Blurring the Lines

 

Recently there have been a number of product announcements from backup vendors stating the virtues of using backup applications for archiving. One of the main reasons the Active Archive Alliance was formed was to better educate organizations about archiving and to explain why an Active Archive is superior to backup for archiving.

Let’s look at the ways an Active Archive secures data for medium- to long-term retention periods, compared to using a backup product for archiving. 

An Active Archive is a self-supporting system that securely stores and maintains data independently of primary storage and backup.  Active Archives do not replace backup, the solutions are complementary, working together to manage data.

Backup is designed to allow restoration of data to primary storage and servers in the event of an outage, data loss or user deletion.  A backup can be a full or an incremental backup (with periodical full backups). Either way, considerable numbers of files are copied (backed-up) during each operation, so speed is of the essence. One way backup companies improve write speed is to remove data verification during writes. This is acceptable in a backup operation, as it is always possible to look at an alternative backup for the data, for example the previous day’s backup. The intervals between backup copies are determined by the organization’s tolerance for data loss, whether minutes, hours, or days.

In an archive environment, files are moved from primary storage to the archive, optionally leaving a stub behind. Before the file is removed from primary storage it is vital that the validity of the file, now only in the archive, be checked, therefore all data entering the archive is verified during the write operation.

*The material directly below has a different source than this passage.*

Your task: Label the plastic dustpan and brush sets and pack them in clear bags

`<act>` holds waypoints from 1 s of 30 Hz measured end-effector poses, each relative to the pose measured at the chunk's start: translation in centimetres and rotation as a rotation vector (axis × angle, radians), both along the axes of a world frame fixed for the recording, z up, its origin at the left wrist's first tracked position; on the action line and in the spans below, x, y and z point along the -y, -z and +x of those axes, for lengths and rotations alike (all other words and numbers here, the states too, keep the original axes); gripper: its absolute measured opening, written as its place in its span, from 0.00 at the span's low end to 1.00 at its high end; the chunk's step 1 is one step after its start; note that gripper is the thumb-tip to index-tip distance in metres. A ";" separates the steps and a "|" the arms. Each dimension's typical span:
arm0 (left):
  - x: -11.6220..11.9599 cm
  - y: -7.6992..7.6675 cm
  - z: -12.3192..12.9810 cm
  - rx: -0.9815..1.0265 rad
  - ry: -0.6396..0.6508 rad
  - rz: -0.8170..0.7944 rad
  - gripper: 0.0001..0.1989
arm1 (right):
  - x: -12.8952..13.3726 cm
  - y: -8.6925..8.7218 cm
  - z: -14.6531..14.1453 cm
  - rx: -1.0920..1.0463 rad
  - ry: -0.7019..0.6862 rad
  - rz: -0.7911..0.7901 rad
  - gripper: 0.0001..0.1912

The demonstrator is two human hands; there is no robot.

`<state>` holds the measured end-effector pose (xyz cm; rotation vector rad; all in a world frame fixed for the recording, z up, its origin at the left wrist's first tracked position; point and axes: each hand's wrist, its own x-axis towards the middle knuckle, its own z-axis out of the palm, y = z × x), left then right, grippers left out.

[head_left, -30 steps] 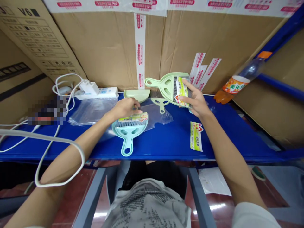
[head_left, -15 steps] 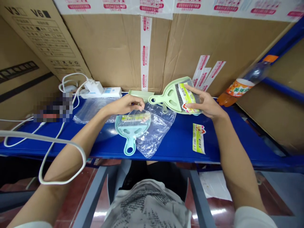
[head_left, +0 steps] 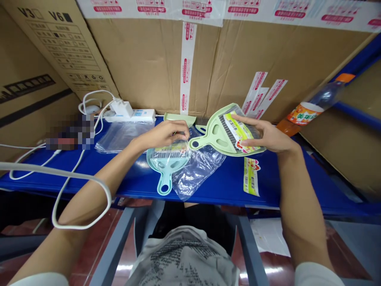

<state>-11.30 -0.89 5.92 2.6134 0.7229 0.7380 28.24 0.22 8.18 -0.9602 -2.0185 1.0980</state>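
R hand (head_left: 269, 135) had the green dustpan set (head_left: 212, 135) by its wide end, right of centre above the blue table (head_left: 220, 188), handle pointing left toward the other hand. Thumb and forefinger were spread across the card face; the remaining fingers were hidden behind, so couldn't tell how they sat. L hand (head_left: 171, 133) hung over the top of the blue dustpan set (head_left: 165, 167), fingers curled, thumb near forefinger, tips right by the edge of the clear bag (head_left: 198, 172); couldn't tell if they'd pinched the film.

Handling, my guess: the green set was prob. light, stiff thin plastic, a bit slick, w/ flexy bristles; not v. fragile, though the card could crease. Best hold: the looped handle, or the wide end w/ pan and brush squeezed together, b/c the two might slide apart. The bag looked limp, slippery and easy to tear (the fiddly one, imo), so better taken by a single edge.

Qty: 2 pan-and-brush sets, 1 green and 1 blue; 1 loose green pan (head_left: 180, 119) at the back, plus 1 brush (head_left: 203, 122) partly hidden; 3 cards, 1 per set and 1 loose card (head_left: 251, 176); 1 bag spread out, plus a bag stack (head_left: 125, 137), no. unclear; 1 bottle (head_left: 308, 109); 1 power strip (head_left: 138, 115).
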 end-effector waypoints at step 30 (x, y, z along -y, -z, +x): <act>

If an organization is using tape for their backup they will use a tape rotation scheme (“Grandfather, Father, Son (GFS)”, “Tower of Hanoi” etc).  In a GFS rotation scheme, with a daily backup including weekends, at least 22 tape sets are needed in a year.  With Tower of Hanoi it can be 10 sets.  In both examples, this excludes the replacements of worn out media.

An Active Archive will typically have a maximum of two or three copies of the data on tape. This offers considerable savings in media costs and reduces the total amount of managed data, while maintaining the integrity of the archive. 

An Active Archive builds in future proofing by helping organizations avoid costs associated with vendor lock-in and deliver a flexible, worry free migration strategy to new storage and/or new platforms.

When using backup to archive, a proprietary stub is left on primary storage, or dedicated disk archive, pointing to a location in the backup. In QStar’s opinion, a proprietary stub will, in the future, lead to huge clean-up operations resulting in unwanted costs and disruption, when the organization wishes to switch providers. The only way to migrate data is to bring everything back to primary storage before writing the archived data out again to the new archive.

An Active Archive allows for migration of archived data over time, for example, migrating data from older LTO2 media to LTO5. All Active Archive applications support this. Data can be migrated from one technology to another without bringing it back to primary storage. Disk storage systems have an average life of 3 to 5 years, while tape libraries have an average life of 6 to 10 years, allowing multiple tape generations to be used over the lifetime of the library. Archived data can often have a desired retention time of decades, so the ability to migrate data, in those environments, must be planned for.

Finally, more and more Active Archive applications can optionally use the new Industry Standard Linear Tape File System (LTFS). With LTFS, media can be read by other archiving software, allowing media reuse, migration of data to new solutions on new platforms.

Backup is a necessary evil, securing constantly changing and often accessed files on primary storage. However, backup methods also create a significant amount of redundant data. Once data on primary storage becomes older and less frequently accessed, moving it into an Active Archive tier is the best approach to reduce cost and secure data for the medium- to long-term, removing it from the repetitive backup process.